UX / UI, Idea development, OpenIDEO, and being the old guy
Recently, I decided to return back to school to obtain a Master of Product Innovation (MPI) degree. While I have extensive experience with UX/UI, web development, analytics development, 3d printing, and experience with programming. I decided that I needed to be able to focus more on being able to develop my ideas on real-world products and solutions.
UX / UI lessons
This is the first week of class working towards the degree and this week’s focus is on Ideation techniques, UX / UI principles, and developing low fidelity MVP. I’m already pretty familiar with a lot of UX / UI principles and found myself chuckling at some of the topics and “laws”, presented in the lecture. Not that I thought they were invalid but just had remembered instances in my career where I was trying to explain these principles to management and other developers and designers.

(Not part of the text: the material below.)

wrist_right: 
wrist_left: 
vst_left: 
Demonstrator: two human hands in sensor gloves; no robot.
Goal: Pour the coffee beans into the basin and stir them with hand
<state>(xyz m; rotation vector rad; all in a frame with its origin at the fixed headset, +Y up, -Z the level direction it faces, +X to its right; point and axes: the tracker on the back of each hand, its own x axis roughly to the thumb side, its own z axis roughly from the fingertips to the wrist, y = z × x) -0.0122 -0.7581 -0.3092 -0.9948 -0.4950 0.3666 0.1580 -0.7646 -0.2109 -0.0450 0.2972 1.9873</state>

One of my major lessons this week is better techniques to develop ideas. I was a fan of the “Crazy 8’s” ideation methodology and will continue to use that in the future. I found it a little challenging but rewarding to think of multiple approaches to the same end goal. It was also interesting seeing how people’s backgrounds and daily life created their approach towards building a product idea. A few all had the same crazy ideas mostly from works of fiction and fantasy, which made me realize the importance of fantasy and fiction and what it can mean for product development.
This weeks class centered around and OpenIDEO challenge. For those not familiar with OpenIDEO, it’s a platform developed by IDEO, to crowdsource innovative solutions to large scale problems. Recently, the Richmond IDEO chapter had a meeting regarding the newest OpenIDEO challenge which focuses on this challenge. We had a panel of experts on the subject come in and speak then formed groups and walked around the space developing ideas about the challenge. I met a few interesting people and learned a lot about some of the issues that are being addressed in this challenge. It was a really interesting event and encourage anyone reading this to find and get involved in their local chapter and learn more about OpenIDEO.
In class, we have been focusing on product development with this challenge as our focus. I have immersed myself in osteoporosis knowledge and we have begun to work on potential solutions and learn more from how facilities are dealing with this issue. I’m working on a small team that is beginning the discovery phase of our potential solution and it has been a learning experience working with a diverse team. I certainly have learned a lot by working with others with unique perspectives.
Being the “old guy”
In my cohort, I am one of the “old guys”. There’s one person who is older than me, and I’m about 7 years older than the average student in the class. I discovered this as we developed our class “persona”. I was really hit with the sense of being an old guy when I was asked if I wanted to go out after class. 8:30 on a weeknight? When I have a 30-minute commute with animals to feed and a house to remodel? You’ve got to be kidding me.
I recently listened to a podcast that was a speech given by Chip Conley. This article sums up most of the lessons pretty succinctly. It gave me pause though and made me think a lot more about my mindset, and the importance of being an “other”. A really interesting point chip made was about the success rates, delivery, and the importance of diversity in a workforce. I’ve been developing on how to leverage my own expertise and background and learning how to supplement my weaknesses with other’s strengths. It’s been interesting working with younger students with different backgrounds and being able to leverage my “wisdom” while also learning new lessons.